FAULT INJECTION FRAMEWORK

[Qemu-devel] [RFC PATCH 0/5] FAULT INJECTION FRAMEWORK

Posted by Damien Hedde 4 years, 10 months ago

Hi all,

This series adds a python framework aiming to provide some ways to do fault
injection in a running vm. In its current state, it allows to easily interact
with memory, change gpios and qom properties.

The framework consists in a python script based on the qmp existing module
which allows to interact with the vm.

The series introduces a QMP command to schedule some virtual-clock-time-based
notifications.
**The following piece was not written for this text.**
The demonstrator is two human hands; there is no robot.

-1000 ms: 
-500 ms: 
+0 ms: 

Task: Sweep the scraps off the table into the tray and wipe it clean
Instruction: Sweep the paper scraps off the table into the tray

The notification is sent back to the python framework and can
be used to build time-driven fault scenario.

Additionaly the series adds some new QMP commands:

Commands are added to read/write memory or memory-mapped registers. Arguments
are similar to the existing [p]memsave commands.

A command is added to set a value to a qdev gpio.

Here's is a simple visual example which inject characters on the uart output
of the zynq platform:
$ # qemu must have been launched with -qmp unix:/tmp/qmpsock,server
$ # create the python framework object
$ import fault_injection
$ inj = fault_injection.FaultInjectionFramework("/tmp/qmpsock", 0)
$
$ # function which display a 'X' to the first uart
$ # it access directly the register using the physical address
$ def cb():
$   inj.write_pmem(0xe0000030,4, 88)
$
$ # schedule the function on a notification in 10s
$ inj.notify(10 * 1000 * 1000 * 1000, cb, True)
$
$ # handle one notification
$ inj.run_once()

The framework has been tested using python 2, on qemu running xilinx_zynq or
virt arm machines.

The series is organised as follows. Patches 1 and 2 adds the memory qmp and
gpio commands. Patch 3 adds the notification mechanism. Patches 4 and 5 add
a python helper module and some documention.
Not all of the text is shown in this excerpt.